Он вскочил из-за стола, шаркнул ножкой, поклонился дамам, как юный корнет, и легкой, но дававшейся ему с большим трудом, походкой тоже направился к выходу.
– Ты, кажется, слишком дисциплинированная пациентка, – сказала Ольга Владимировна, когда они с Аней остались за столиком вдвоем. – По-моему, не все таблетки надо глотать. Не на все психологические эксперименты надо соглашаться. К тому же еще не известно, что это были видения.
– Оля, ты права, – после совместного крещения холодной водой залива они были на «ты». – Я бы никогда не поверила в такие опыты и не стала участвовать в языческом камлании, если бы я своими глазами не видела Офелии. Не из кино, не из спектакля, а откуда-то из совсем другого мира, который ко мне имеет прямое отношение. В ее странных словах было столько близкого и понятного мне, как сейчас с тобой. Только рядом с тобой мне спокойно, а там мне было тревожно, как-то не по себе.
– Поэтому твоим ангелом-хранителем должна быть я, а не сумасшедшая Офелия. Ты, вообще, можешь восстановить, что она говорила?
– Ты говоришь: она. Но ведь это – тоже я, это часть меня, только поднявшаяся из глубины бессознательного, из тихого омута. Если не утопить ее сейчас, не отправить назад в омут, она захватит меня всю, без остатка.
– Я сейчас пойду к этому доктору Розову и скажу, что мы вчера уже искупались. Поэтому нельзя ли это купание задним числом засчитать, как обряд утопления Офелии? Вот увидишь, он согласится.

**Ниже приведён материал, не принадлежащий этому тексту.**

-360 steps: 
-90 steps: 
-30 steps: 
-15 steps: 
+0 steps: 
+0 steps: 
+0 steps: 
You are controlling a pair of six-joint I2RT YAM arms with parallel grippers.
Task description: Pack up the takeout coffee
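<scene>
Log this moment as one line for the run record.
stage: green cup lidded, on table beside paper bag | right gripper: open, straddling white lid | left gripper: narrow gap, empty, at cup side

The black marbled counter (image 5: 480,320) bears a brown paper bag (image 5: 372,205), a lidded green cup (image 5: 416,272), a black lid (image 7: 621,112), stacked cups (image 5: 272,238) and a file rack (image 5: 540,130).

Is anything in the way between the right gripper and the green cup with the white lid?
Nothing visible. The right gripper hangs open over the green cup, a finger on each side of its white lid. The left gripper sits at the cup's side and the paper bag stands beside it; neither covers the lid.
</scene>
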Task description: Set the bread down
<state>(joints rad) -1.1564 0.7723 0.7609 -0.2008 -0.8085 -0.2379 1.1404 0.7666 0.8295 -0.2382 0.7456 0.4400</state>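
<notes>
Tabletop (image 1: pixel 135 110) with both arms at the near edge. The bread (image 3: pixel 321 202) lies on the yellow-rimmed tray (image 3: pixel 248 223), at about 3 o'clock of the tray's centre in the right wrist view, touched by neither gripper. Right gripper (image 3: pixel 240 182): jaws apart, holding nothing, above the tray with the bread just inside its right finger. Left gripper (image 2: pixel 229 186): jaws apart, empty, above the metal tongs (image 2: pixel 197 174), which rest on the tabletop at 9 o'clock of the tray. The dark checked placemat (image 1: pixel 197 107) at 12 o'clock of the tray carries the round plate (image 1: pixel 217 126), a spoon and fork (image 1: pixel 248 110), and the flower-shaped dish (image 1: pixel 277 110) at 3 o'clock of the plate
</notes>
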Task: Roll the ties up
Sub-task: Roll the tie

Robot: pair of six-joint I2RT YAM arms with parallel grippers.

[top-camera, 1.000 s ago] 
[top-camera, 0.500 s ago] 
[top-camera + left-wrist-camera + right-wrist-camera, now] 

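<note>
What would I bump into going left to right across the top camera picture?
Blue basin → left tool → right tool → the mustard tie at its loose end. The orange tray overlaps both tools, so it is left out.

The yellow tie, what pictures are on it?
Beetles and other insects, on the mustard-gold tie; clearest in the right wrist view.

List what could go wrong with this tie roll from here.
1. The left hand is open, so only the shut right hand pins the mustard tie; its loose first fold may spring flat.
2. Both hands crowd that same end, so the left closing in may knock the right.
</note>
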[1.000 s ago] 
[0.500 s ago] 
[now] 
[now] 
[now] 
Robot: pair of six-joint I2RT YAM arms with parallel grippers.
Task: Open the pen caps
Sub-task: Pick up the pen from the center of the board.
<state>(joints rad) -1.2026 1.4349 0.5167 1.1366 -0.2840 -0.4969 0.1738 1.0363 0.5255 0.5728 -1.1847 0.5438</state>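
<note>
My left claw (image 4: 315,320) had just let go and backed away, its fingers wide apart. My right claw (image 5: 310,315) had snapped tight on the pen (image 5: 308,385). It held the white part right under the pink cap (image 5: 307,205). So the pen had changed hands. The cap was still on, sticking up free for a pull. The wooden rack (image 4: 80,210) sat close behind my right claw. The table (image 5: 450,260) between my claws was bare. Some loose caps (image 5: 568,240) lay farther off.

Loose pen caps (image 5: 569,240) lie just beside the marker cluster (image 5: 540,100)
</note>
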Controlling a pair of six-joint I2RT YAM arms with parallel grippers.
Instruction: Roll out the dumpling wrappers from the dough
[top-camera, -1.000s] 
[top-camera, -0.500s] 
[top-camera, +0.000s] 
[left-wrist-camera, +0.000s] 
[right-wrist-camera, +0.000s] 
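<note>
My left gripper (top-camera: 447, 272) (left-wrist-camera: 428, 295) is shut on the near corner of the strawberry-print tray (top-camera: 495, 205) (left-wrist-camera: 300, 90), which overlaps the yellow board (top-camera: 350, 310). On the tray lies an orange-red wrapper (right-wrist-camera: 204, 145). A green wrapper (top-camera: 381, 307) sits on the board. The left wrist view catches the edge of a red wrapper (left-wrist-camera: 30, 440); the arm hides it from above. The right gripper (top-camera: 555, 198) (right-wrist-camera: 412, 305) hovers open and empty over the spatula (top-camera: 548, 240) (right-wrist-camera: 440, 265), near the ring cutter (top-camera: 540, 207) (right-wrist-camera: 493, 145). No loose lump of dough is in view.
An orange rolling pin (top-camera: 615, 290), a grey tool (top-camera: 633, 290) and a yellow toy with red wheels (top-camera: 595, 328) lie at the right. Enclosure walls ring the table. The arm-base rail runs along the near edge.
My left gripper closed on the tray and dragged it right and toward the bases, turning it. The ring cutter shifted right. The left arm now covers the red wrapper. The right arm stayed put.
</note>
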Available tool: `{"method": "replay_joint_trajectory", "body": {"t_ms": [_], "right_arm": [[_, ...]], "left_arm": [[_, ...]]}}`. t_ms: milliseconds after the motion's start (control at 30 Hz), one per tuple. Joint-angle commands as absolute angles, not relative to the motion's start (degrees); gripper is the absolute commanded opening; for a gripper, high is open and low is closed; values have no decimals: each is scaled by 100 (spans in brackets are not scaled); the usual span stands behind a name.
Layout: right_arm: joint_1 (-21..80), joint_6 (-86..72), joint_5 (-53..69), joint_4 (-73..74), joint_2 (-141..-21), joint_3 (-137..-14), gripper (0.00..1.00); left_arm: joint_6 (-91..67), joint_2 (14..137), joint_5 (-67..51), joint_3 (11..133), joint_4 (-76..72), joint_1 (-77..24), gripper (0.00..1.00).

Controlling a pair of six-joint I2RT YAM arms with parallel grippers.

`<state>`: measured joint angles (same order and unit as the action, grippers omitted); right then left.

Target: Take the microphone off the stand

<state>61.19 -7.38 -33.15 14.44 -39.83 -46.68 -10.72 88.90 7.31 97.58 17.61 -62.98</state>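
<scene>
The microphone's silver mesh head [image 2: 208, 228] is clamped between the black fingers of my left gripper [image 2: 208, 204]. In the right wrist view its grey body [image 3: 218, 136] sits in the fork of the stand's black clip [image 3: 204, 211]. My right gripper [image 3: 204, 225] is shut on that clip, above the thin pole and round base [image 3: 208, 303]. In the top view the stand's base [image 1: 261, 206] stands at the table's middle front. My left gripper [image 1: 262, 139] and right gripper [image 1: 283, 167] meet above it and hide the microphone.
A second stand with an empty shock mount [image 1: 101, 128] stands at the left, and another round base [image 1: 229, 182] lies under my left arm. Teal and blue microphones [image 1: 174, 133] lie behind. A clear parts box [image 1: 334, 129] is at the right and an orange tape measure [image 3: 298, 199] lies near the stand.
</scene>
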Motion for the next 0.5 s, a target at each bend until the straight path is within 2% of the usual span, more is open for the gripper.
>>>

Современная психопатия, то есть психиатрия, наверняка, может поправить тебе подсознание и излечить любой синдром в обратном порядке, как раньше делали католические священники. Давай я схожу к нему и куплю у него для тебя индульгенцию, что Офелия утоплена вчерашним днем. К тому же ты уверена, что вода в озере теплее, чем в заливе? Или Офелия будет топиться с водкой и костром?
– За компанию с тобой в роли Катерины Кабановой из «Грозы», – улыбнулась Аня.
– Спасибо, мне Катерина Кабанова в роли Внутреннего Советчика не нужна. «Почему люди не летают, как птицы?» Вот дура! Потому что нет крыльев, перьев и удельный вес не тот… Слушай, Аня, а давай сбежим из этого санатория, купим путевки и махнем… в Данию, к принцу Гамлету, в Эльсинор. Купим там куклу Офелии, для туристов они, наверняка, продаются. И утопим ее тебе на здоровье. Если уж так тебя забрало.
– Вот именно забрало, Оля. Как тебе сказать? Я должна пройти этот путь до конца. Не смейся! К тому же нырять никуда не надо. Доктор Розов сказал, что достаточно будет бросить венок в воду. Да и вообще Розов велел мне молчать, как рыбе, об этом опыте, потому что мне необходимо полное сосредоточение и одиночество, иначе… А что иначе? Я ему клятвенно обещала молчать. А вот взяла и тебе все разболтала.